* What to produce
Beginning with the opening line, restate the following material exactly, up through the line that contains "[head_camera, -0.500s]".

* Material for the task

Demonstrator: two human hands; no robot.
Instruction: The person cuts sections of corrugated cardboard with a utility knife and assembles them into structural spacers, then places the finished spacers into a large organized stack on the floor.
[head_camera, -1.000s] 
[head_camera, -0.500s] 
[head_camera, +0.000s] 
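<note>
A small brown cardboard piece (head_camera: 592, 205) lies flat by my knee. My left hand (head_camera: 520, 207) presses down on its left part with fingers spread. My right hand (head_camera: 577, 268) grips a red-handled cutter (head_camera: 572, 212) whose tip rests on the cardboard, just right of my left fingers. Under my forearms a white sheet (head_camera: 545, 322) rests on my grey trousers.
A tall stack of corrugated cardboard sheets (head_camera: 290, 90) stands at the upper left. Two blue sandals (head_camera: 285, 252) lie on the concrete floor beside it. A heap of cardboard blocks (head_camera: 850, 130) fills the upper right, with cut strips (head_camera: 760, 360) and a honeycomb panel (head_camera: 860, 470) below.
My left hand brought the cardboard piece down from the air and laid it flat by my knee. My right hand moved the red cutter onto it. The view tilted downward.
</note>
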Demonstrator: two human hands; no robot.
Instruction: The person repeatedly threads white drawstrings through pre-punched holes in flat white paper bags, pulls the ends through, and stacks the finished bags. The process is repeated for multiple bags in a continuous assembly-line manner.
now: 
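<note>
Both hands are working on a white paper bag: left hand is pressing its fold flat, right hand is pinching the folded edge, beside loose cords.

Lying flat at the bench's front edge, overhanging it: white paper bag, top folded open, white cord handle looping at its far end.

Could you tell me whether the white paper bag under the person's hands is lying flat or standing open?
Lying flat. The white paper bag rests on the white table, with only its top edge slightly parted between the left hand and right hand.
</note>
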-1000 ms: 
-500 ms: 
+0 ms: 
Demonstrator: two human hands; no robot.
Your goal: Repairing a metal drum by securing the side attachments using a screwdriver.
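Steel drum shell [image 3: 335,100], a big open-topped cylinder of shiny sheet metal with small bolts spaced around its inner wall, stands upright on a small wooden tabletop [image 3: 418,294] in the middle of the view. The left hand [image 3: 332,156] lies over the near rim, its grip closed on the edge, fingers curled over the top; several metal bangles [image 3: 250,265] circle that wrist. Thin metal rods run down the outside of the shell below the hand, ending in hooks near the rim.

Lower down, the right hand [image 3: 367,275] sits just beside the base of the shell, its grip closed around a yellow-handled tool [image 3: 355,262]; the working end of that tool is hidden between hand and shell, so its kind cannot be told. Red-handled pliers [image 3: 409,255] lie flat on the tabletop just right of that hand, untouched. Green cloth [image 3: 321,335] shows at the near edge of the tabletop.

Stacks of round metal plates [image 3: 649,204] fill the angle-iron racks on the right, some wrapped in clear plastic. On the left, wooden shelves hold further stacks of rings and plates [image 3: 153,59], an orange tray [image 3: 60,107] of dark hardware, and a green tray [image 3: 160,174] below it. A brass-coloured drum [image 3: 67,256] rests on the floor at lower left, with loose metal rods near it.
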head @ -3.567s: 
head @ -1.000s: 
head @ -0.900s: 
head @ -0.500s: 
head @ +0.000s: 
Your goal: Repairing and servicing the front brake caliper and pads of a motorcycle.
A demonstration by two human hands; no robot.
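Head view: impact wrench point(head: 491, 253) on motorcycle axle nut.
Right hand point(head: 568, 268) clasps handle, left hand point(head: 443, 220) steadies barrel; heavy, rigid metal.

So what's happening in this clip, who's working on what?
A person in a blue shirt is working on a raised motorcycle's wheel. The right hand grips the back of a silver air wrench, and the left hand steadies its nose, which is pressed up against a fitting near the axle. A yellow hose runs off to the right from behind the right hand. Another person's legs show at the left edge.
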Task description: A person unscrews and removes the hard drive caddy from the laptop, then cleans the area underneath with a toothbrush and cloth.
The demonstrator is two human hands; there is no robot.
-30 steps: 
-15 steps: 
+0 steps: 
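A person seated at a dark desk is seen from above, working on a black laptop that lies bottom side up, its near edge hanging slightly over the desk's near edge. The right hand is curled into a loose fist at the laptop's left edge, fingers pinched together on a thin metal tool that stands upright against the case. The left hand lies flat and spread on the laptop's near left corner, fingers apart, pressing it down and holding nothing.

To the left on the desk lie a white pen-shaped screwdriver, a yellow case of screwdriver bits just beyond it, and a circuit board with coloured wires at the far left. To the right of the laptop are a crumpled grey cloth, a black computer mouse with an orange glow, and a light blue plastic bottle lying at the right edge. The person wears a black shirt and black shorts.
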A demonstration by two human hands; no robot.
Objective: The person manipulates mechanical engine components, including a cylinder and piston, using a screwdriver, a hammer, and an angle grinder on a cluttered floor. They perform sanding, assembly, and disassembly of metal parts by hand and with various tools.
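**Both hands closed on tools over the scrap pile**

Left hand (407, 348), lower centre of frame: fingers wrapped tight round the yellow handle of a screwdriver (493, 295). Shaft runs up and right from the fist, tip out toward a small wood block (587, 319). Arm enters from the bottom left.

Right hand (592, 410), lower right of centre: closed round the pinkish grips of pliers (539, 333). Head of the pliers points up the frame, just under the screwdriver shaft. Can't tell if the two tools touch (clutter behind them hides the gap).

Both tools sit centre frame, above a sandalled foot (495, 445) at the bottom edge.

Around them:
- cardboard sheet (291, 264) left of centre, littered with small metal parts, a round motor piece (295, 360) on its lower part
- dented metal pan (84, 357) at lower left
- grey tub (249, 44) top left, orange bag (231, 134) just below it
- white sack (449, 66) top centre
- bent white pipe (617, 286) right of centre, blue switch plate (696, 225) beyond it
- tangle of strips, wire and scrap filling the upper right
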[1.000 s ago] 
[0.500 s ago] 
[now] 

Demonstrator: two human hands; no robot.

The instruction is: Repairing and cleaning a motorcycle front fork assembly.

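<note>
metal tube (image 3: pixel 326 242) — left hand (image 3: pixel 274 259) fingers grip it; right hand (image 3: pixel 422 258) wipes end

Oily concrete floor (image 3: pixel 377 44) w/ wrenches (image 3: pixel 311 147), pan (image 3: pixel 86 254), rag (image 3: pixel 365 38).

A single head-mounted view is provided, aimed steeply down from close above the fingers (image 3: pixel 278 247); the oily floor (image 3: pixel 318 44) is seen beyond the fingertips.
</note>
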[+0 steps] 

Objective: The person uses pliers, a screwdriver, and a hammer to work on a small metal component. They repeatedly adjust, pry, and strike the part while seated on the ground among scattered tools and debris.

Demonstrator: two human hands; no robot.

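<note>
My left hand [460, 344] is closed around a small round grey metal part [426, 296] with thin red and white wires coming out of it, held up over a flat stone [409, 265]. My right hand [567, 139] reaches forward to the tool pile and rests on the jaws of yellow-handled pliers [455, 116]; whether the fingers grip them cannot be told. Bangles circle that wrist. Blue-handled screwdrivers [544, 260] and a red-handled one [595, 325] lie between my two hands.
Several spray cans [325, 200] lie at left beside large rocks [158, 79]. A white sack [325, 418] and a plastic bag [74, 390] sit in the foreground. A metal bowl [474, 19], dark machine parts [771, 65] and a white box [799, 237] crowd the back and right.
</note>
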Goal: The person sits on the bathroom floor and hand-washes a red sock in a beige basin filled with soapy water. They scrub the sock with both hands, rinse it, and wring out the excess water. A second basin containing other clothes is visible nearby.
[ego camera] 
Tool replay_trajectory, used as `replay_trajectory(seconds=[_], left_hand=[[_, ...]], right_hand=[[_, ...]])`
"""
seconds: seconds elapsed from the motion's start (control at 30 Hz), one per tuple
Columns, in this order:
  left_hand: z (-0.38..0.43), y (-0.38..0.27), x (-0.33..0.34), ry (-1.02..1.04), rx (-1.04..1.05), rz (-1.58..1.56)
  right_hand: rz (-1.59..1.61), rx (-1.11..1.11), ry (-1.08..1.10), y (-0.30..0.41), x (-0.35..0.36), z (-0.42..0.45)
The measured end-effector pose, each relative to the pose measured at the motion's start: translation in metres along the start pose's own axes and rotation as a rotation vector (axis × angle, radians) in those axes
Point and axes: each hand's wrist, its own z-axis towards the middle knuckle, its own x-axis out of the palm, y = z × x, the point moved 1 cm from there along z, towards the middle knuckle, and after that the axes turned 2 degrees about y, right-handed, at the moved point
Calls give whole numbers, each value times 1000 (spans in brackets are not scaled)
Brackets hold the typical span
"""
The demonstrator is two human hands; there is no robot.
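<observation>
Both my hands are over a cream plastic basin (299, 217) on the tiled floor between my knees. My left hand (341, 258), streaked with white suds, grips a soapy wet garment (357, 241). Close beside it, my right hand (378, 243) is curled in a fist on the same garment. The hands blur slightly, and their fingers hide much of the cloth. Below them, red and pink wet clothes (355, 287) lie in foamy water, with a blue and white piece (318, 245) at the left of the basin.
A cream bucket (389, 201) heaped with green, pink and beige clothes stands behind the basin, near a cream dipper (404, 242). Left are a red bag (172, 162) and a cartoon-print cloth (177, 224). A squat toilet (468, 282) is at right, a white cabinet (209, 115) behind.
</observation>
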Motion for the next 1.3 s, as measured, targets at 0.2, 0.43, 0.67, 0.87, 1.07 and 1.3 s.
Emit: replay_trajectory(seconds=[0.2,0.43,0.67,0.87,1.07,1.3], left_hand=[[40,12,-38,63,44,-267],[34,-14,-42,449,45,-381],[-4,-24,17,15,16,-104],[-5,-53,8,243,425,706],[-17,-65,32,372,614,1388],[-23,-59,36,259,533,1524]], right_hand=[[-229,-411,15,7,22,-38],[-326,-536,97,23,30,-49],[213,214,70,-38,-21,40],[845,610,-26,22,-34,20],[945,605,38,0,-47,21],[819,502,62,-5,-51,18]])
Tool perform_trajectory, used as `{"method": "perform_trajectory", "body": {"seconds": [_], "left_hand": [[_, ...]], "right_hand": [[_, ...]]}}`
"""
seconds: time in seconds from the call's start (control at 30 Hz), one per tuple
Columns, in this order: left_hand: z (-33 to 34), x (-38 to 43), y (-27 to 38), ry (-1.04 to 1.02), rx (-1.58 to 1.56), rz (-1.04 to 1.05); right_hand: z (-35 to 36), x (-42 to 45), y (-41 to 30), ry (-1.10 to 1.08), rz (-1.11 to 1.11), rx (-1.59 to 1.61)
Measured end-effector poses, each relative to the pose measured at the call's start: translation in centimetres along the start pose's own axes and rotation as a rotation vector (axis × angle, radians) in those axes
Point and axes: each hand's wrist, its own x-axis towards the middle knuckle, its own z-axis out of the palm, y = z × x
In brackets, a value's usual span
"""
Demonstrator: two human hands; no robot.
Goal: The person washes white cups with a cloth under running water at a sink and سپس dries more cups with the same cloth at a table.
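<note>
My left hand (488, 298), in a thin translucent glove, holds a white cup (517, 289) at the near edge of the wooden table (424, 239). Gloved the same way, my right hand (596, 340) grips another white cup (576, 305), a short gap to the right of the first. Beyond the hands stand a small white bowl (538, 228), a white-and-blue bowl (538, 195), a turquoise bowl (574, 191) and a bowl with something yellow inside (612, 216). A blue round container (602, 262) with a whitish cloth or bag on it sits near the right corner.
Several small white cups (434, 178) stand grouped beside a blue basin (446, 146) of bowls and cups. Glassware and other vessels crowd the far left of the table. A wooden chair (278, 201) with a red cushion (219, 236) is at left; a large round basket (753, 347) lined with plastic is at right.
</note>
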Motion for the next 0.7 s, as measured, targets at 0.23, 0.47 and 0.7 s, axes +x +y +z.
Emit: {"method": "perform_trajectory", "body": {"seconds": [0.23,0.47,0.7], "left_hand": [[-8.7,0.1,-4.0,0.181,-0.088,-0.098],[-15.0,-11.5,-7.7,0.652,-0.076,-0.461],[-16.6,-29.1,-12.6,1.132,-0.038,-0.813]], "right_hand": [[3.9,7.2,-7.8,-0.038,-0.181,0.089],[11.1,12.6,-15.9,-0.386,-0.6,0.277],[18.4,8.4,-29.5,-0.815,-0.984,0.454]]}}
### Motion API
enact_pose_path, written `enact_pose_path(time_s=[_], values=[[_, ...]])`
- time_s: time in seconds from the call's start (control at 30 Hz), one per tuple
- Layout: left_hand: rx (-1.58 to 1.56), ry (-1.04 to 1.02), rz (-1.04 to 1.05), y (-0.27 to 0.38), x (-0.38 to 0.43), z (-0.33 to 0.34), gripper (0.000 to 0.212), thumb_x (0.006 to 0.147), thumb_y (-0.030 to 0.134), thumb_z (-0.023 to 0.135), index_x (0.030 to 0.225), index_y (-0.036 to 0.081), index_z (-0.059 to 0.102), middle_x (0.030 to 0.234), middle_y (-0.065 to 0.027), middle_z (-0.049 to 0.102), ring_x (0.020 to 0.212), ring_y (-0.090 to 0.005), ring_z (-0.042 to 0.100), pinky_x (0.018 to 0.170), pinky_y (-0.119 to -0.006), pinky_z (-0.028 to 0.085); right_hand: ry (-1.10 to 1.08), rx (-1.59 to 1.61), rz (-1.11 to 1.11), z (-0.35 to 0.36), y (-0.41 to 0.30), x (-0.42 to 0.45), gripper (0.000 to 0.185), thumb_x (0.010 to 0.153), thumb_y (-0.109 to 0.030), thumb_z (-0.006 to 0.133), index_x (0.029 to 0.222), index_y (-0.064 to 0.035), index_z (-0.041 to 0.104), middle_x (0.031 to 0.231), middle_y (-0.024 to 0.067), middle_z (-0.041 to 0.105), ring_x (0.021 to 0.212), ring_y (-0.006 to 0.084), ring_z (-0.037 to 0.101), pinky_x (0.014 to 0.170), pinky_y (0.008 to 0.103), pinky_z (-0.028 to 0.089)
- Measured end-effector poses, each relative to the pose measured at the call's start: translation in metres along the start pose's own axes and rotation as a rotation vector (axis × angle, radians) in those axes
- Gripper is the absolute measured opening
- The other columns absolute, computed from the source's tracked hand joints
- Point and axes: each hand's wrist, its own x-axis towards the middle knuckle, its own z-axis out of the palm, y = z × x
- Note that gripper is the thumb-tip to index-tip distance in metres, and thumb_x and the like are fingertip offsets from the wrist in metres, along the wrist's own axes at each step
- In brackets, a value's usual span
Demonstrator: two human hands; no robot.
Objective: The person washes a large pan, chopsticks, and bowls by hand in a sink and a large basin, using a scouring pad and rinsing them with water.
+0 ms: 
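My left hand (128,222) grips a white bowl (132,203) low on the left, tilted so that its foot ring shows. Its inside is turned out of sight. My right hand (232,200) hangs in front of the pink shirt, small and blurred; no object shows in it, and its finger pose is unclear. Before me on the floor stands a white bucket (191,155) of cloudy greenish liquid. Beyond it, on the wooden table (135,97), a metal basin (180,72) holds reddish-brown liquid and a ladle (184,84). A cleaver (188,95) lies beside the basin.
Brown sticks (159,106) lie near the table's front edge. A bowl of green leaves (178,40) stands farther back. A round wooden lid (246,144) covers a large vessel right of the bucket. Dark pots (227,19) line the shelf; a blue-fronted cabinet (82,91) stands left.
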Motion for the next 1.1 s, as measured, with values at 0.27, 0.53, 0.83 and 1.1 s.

* Written solution
Demonstrator: two human hands; no robot.
Instruction: The person cuts sections of corrugated cardboard with a utility knife and assembles them into structural spacers, then places the finished spacers into a large organized stack on the floor.
[head_camera, -1.000s] 
[head_camera, -0.500s] 

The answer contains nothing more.